▶ [Task statement] Please make sure what you return matches the listing below exactly, minus its pictures.

-=-=-

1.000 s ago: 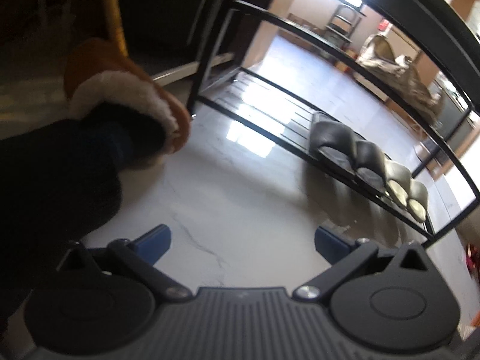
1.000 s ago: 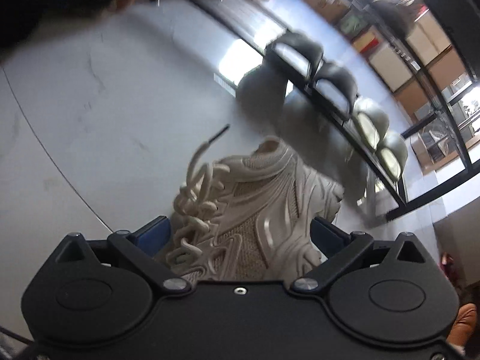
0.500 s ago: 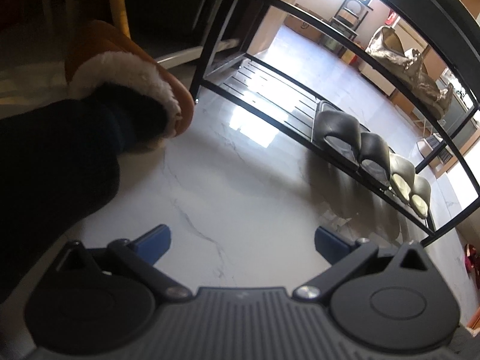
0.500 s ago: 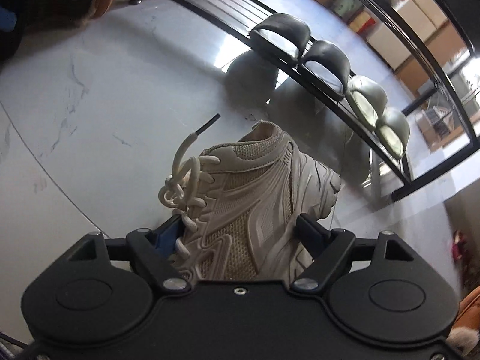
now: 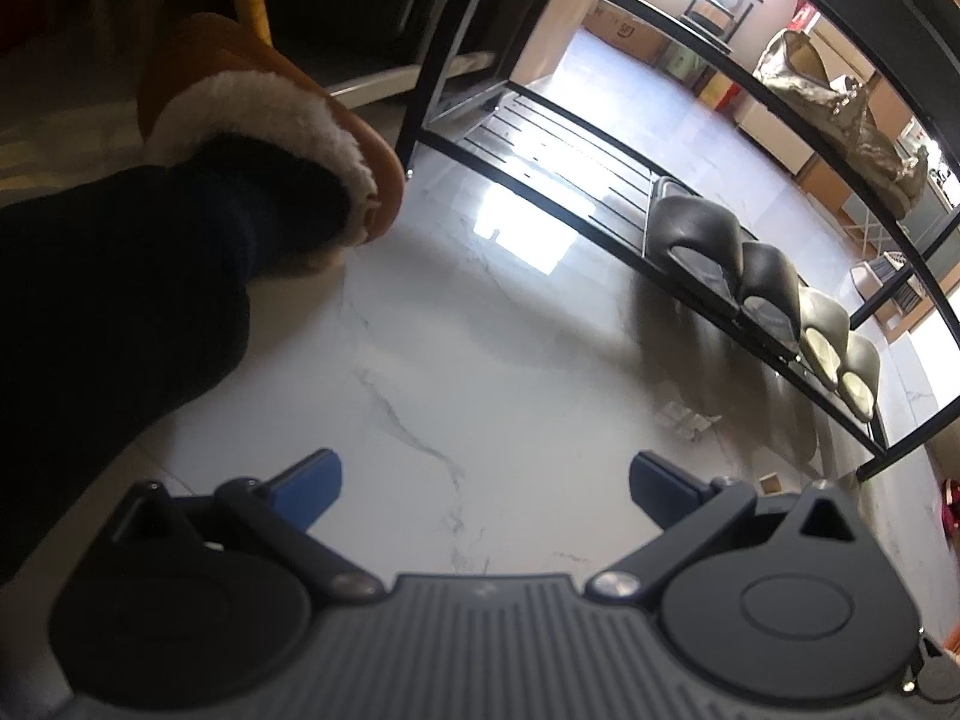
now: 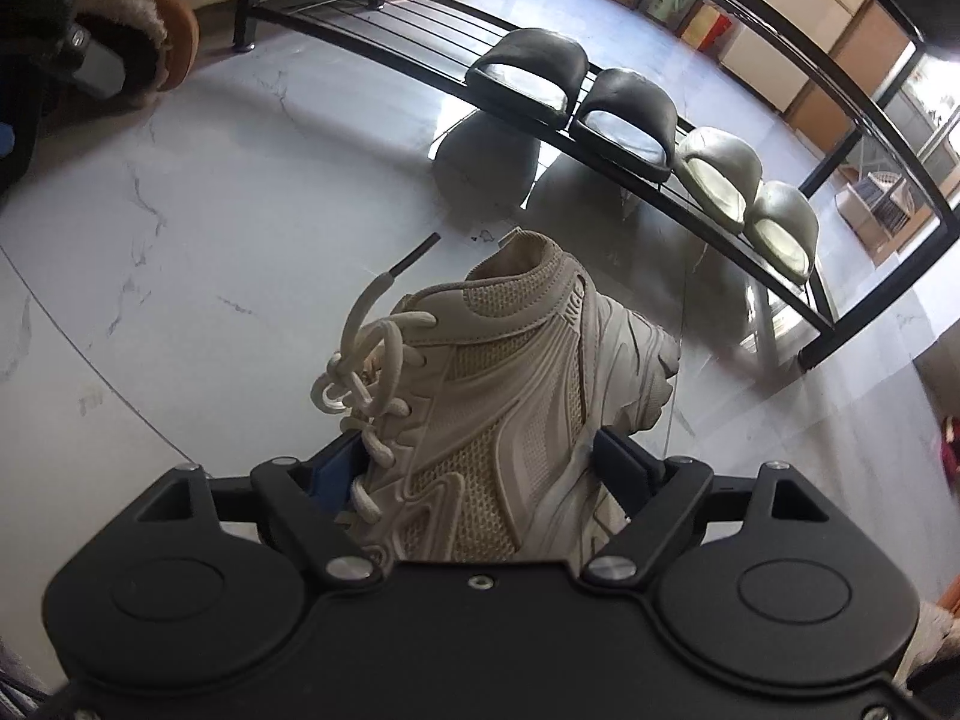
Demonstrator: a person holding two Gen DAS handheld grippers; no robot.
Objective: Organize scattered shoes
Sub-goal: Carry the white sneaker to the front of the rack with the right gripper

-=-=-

▶ [Answer to the exercise]
1.000 s ago: 
1.000 s ago: 
0.500 s ago: 
0.500 s ago: 
now: 
now: 
Demonstrator: a person holding two Gen DAS handheld grippers; no robot.
Objective: Organize scattered shoes
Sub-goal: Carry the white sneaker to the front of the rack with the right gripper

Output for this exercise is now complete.